**ACTIVITY:**
Copy the data below exactly, omitting any picture it contains.

───── RAW DATA

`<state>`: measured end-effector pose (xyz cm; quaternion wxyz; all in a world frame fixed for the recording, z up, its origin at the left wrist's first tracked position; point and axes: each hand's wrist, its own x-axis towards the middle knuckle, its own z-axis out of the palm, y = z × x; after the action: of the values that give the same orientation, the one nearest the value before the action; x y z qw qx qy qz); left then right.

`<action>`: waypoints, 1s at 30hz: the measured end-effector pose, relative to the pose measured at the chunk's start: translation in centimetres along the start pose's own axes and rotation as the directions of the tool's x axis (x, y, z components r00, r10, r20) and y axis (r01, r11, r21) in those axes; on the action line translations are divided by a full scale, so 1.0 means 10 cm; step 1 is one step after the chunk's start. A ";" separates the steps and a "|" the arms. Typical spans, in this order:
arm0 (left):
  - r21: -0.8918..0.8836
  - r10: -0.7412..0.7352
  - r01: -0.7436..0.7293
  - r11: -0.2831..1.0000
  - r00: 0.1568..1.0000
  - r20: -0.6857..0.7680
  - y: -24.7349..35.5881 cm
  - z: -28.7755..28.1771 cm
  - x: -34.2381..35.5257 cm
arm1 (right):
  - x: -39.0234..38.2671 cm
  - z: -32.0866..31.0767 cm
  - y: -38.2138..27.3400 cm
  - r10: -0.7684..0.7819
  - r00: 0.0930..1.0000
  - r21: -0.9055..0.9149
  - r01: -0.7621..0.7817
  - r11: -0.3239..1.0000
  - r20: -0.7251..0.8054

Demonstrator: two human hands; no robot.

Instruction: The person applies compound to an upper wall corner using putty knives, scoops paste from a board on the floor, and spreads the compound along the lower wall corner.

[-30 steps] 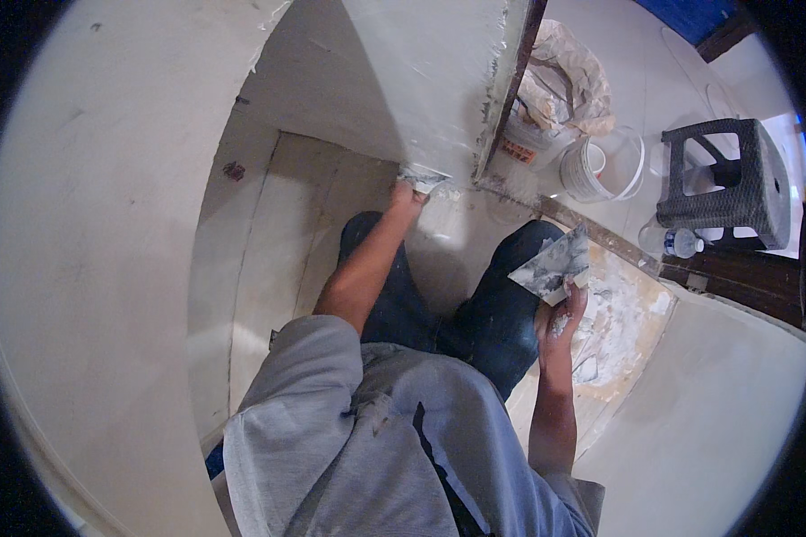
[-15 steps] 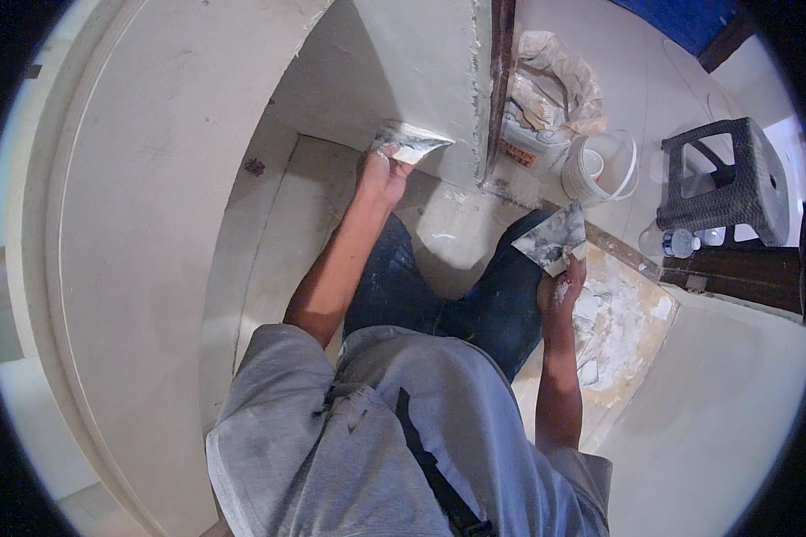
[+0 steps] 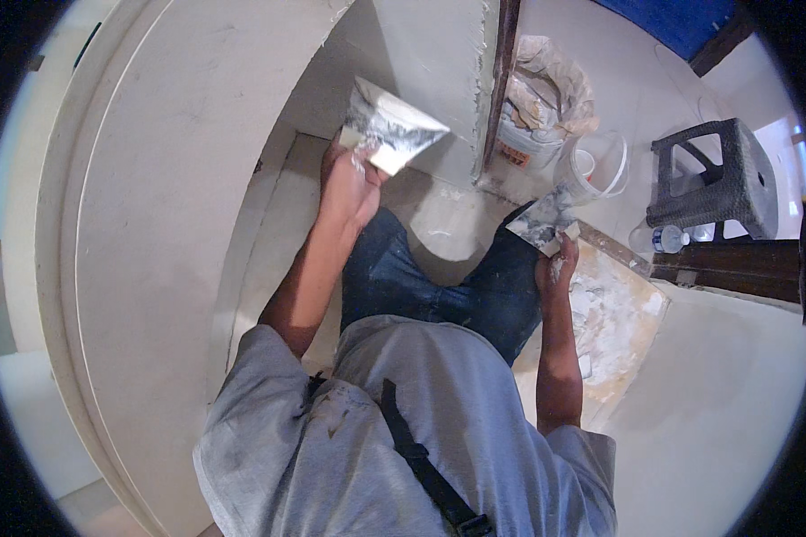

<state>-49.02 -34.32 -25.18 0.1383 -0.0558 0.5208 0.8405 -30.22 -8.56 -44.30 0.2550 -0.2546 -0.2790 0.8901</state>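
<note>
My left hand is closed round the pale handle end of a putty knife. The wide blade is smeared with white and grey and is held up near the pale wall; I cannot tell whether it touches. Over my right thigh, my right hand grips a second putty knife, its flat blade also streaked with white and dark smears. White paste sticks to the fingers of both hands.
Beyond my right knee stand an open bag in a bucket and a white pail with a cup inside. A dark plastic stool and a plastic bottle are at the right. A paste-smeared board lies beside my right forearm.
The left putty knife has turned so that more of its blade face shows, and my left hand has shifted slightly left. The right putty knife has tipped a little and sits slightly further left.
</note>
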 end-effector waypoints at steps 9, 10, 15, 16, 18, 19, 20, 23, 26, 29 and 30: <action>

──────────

**OUTPUT FOR THIS EXERCISE:**
`<state>`: measured end-effector pose (xyz cm; quaternion wxyz; all in a world frame fixed for the recording, z up, its origin at the left wrist's first tracked position; point and axes: each hand's wrist, its own x-axis towards the middle knuckle, its own z-axis out of the palm, y = z × x; after the action: of the values that give the same orientation, the one nearest the value before the action; x y z qw qx qy qz); left then right.

`<action>`: waypoints, 1s at 30hz: the measured end-effector pose, relative to the pose measured at the chunk's start: translation in centimetres along the start pose's own axes and rotation as the directions of the tool's x axis (x, y, z components r00, r10, r20) and y axis (r01, r11, r21) in those axes; on the action line translations are divided by a full scale, so 1.0 means 10 cm; step 1 is one step after the chunk's start. A ";" separates the steps and a "|" the arms. Typical spans, in this order:
arm0 (left):
  - r21: -0.8918..0.8836
  - r10: -0.7412..0.7352
  - r01: -0.7436..0.7293
  - r11: -0.2831..1.0000
  - r00: 0.1568..1.0000
  - r20: -0.6857..0.7680
  - y: -24.7349..35.5881 cm
  - z: -28.7755..28.1771 cm
  - x: -34.2381..35.5257 cm
arm1 (right):
  - x: -39.0234..38.2671 cm
  - z: -32.0866..31.0767 cm
  - y: -38.2138..27.3400 cm
  - r10: -0.7684..0.7819
  - r00: 0.0930..1.0000
  - r21: -0.9055..0.9149
  - r01: -0.7621..0.7817
  - r11: -0.3239..1.0000
  - r20: -0.7251..0.8054

Demonstrator: two human hands; no robot.

Instruction: The person applies compound to an upper wall corner using putty knives, scoops paste from a board on the floor, and spreads the compound along the lower wall corner.

[-30 steps] 
[-15 steps] 
[+0 steps] 

<state>-49.02 -34.32 -25.18 0.1383 -0.0558 0.5208 0.8405 -30.22 -8.56 -44.30 0.2550 -0.2546 -0.2790 0.8901</state>
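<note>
My left hand is closed round the pale handle end of a putty knife. The wide blade is smeared with white and grey and is held up near the pale wall; I cannot tell whether it touches. Over my right thigh, my right hand grips a second putty knife, its flat blade also streaked with white and dark smears. White paste sticks to the fingers of both hands.
Beyond my right knee stand an open bag in a bucket and a white pail with a cup inside. A dark plastic stool and a plastic bottle are at the right. A paste-smeared board lies beside my right forearm.
The left putty knife has turned so that more of its blade face shows, and my left hand has shifted slightly left. The right putty knife has tipped a little and sits slightly further left.
</note>
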 end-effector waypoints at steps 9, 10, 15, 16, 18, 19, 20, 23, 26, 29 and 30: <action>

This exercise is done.